Problem:
Among the lines below, take the one holding "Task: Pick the", the one holding "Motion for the", and all lines between them. Set them down exactly.

------------------------------

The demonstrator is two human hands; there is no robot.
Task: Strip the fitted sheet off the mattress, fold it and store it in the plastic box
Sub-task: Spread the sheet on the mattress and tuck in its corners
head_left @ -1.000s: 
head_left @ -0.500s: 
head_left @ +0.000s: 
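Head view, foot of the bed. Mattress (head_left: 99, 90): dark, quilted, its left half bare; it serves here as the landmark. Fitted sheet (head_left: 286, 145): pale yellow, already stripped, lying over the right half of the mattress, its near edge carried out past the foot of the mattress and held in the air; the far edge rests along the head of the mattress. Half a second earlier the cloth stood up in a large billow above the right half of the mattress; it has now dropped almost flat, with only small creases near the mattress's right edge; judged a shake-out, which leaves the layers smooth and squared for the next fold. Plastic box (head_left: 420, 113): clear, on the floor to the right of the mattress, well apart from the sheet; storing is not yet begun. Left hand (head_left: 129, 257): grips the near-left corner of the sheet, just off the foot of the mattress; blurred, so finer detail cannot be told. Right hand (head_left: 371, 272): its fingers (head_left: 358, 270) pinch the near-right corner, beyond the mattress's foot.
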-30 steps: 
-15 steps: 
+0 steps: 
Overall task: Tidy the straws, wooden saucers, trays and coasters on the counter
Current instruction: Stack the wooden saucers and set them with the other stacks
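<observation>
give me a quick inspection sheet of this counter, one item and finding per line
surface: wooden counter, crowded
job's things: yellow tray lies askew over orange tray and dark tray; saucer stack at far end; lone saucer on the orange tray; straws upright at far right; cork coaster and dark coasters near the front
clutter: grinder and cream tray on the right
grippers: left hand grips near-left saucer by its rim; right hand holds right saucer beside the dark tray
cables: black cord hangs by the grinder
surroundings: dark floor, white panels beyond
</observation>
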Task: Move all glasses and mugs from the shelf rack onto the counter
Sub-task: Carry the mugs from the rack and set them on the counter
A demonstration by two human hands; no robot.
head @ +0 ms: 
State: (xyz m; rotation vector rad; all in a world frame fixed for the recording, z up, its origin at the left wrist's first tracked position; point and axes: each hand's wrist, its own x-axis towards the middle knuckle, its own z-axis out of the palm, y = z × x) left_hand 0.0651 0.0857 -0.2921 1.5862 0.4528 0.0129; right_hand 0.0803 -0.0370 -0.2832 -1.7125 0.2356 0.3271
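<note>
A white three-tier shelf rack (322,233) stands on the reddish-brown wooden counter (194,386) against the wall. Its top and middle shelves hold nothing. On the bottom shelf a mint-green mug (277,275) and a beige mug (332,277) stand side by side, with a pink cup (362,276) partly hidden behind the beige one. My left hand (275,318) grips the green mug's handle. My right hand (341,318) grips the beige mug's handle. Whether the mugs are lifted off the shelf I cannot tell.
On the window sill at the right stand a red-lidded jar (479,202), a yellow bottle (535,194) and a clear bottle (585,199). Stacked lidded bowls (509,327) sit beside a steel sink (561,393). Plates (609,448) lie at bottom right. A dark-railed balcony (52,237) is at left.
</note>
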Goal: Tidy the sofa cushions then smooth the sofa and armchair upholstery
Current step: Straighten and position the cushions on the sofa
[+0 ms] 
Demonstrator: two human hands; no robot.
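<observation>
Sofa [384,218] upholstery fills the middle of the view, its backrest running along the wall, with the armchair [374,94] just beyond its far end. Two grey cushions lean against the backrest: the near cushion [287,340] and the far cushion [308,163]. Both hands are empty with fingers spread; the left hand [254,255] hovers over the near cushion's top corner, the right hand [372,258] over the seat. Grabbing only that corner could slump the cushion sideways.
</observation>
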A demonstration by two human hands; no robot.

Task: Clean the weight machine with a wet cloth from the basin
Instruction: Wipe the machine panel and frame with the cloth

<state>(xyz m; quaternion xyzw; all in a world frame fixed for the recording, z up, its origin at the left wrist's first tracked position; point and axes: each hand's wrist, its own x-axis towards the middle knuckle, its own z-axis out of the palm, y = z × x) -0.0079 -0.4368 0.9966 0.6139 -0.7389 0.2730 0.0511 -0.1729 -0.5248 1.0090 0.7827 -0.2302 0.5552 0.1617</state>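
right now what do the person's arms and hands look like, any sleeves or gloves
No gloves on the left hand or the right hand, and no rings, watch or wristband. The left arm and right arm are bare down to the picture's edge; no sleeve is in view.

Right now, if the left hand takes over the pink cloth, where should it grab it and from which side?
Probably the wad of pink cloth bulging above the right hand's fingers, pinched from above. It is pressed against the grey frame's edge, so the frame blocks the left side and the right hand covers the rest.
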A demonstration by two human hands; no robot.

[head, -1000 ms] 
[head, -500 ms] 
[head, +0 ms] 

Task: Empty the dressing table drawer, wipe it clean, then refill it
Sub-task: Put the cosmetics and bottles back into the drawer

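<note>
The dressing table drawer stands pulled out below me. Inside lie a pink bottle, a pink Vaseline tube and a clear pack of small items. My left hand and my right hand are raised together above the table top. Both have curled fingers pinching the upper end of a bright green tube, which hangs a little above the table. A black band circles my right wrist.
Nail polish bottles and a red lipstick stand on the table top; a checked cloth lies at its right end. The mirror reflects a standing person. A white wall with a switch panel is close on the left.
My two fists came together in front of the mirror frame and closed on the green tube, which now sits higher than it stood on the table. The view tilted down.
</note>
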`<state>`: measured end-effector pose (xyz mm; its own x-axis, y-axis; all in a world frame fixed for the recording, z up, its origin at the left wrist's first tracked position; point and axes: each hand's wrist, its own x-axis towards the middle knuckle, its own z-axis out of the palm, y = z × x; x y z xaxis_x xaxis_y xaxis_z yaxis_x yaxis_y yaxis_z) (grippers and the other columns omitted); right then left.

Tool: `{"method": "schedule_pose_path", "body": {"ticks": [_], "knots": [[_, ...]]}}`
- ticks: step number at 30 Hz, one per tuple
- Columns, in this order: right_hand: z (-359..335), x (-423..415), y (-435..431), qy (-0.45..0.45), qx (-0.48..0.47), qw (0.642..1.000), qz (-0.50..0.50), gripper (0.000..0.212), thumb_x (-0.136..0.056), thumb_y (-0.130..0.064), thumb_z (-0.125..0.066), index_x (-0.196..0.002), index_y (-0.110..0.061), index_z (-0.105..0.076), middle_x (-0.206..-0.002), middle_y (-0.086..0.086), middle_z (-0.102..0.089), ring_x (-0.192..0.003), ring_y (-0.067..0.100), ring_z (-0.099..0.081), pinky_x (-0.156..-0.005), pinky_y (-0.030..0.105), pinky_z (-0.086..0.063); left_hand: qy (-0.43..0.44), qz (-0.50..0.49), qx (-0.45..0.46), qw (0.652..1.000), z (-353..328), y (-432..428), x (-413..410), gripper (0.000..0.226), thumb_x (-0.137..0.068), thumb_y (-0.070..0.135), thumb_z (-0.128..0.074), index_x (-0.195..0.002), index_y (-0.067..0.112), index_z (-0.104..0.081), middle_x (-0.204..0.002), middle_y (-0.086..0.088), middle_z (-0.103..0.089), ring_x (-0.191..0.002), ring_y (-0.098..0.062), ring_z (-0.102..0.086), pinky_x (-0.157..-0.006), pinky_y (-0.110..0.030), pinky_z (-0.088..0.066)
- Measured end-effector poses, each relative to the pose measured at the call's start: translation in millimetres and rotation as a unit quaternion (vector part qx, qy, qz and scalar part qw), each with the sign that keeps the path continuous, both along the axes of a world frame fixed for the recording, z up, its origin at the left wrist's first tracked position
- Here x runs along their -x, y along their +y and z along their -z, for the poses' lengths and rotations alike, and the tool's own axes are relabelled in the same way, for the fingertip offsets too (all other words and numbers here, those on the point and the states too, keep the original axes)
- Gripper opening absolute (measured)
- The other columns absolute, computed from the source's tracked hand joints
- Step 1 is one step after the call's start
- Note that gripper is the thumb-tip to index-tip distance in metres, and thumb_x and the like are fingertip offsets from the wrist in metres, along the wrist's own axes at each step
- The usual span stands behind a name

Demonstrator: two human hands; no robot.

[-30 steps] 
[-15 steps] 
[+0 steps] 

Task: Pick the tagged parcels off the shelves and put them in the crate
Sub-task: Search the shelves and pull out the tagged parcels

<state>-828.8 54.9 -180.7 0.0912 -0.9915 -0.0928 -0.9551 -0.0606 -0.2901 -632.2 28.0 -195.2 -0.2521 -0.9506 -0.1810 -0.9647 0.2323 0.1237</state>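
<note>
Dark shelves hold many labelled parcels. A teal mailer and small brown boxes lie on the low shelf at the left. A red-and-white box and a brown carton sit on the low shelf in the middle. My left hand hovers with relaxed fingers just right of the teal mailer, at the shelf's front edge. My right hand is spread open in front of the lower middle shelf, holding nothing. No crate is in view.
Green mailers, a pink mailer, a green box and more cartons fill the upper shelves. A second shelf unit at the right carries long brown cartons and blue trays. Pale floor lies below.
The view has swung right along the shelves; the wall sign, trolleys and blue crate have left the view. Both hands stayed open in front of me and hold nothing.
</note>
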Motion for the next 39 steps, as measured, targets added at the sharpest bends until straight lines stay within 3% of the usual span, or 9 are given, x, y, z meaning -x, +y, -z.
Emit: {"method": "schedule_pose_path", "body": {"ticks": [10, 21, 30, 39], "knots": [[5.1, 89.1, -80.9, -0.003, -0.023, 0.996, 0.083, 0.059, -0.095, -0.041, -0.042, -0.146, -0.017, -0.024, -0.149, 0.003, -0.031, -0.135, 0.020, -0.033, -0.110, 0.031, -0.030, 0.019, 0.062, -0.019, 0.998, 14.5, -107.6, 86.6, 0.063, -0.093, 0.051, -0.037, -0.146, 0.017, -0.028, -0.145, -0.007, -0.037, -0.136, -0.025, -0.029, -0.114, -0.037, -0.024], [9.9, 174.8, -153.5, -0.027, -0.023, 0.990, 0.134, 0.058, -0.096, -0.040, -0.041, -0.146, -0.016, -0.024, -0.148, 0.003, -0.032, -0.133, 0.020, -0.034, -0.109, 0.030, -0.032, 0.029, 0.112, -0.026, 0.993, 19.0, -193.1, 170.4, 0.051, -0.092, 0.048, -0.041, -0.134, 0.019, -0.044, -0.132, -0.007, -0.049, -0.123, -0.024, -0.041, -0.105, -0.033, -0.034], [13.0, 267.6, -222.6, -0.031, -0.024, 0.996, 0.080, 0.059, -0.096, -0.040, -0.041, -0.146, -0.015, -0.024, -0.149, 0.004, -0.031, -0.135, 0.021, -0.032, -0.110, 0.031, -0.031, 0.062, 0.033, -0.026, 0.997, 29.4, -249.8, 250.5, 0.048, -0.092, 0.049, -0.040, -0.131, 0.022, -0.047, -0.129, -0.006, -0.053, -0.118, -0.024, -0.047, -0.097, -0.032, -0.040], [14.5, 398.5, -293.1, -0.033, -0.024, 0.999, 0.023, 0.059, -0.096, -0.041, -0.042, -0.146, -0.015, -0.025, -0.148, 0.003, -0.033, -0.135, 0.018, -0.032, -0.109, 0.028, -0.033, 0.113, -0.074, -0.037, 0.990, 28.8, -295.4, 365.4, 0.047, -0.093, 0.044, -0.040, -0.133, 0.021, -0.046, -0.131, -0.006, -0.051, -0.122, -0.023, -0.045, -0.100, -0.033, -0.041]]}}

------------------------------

Solution to this exercise:
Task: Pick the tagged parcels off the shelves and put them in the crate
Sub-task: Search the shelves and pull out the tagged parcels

<state>-828.8 54.9 -180.7 0.0912 -0.9915 -0.0928 -0.9551 -0.0606 -0.2901 -632.2 28.0 -195.2 -0.2521 -0.9506 -0.1810 -0.9647 0.2323 0.1237</state>
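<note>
Dark shelves hold many labelled parcels. A teal mailer and small brown boxes lie on the low shelf at the left. A red-and-white box and a brown carton sit on the low shelf in the middle. My left hand hovers with relaxed fingers just right of the teal mailer, at the shelf's front edge. My right hand is spread open in front of the lower middle shelf, holding nothing. No crate is in view.
Green mailers, a pink mailer, a green box and more cartons fill the upper shelves. A second shelf unit at the right carries long brown cartons and blue trays. Pale floor lies below.
The view has swung right along the shelves; the wall sign, trolleys and blue crate have left the view. Both hands stayed open in front of me and hold nothing.
</note>
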Motion for the next 39 steps, as measured, targets added at the sharpest bends until straight lines stay within 3% of the usual span, or 9 are given, x, y, z meaning -x, +y, -z.

The answer has nothing more to it.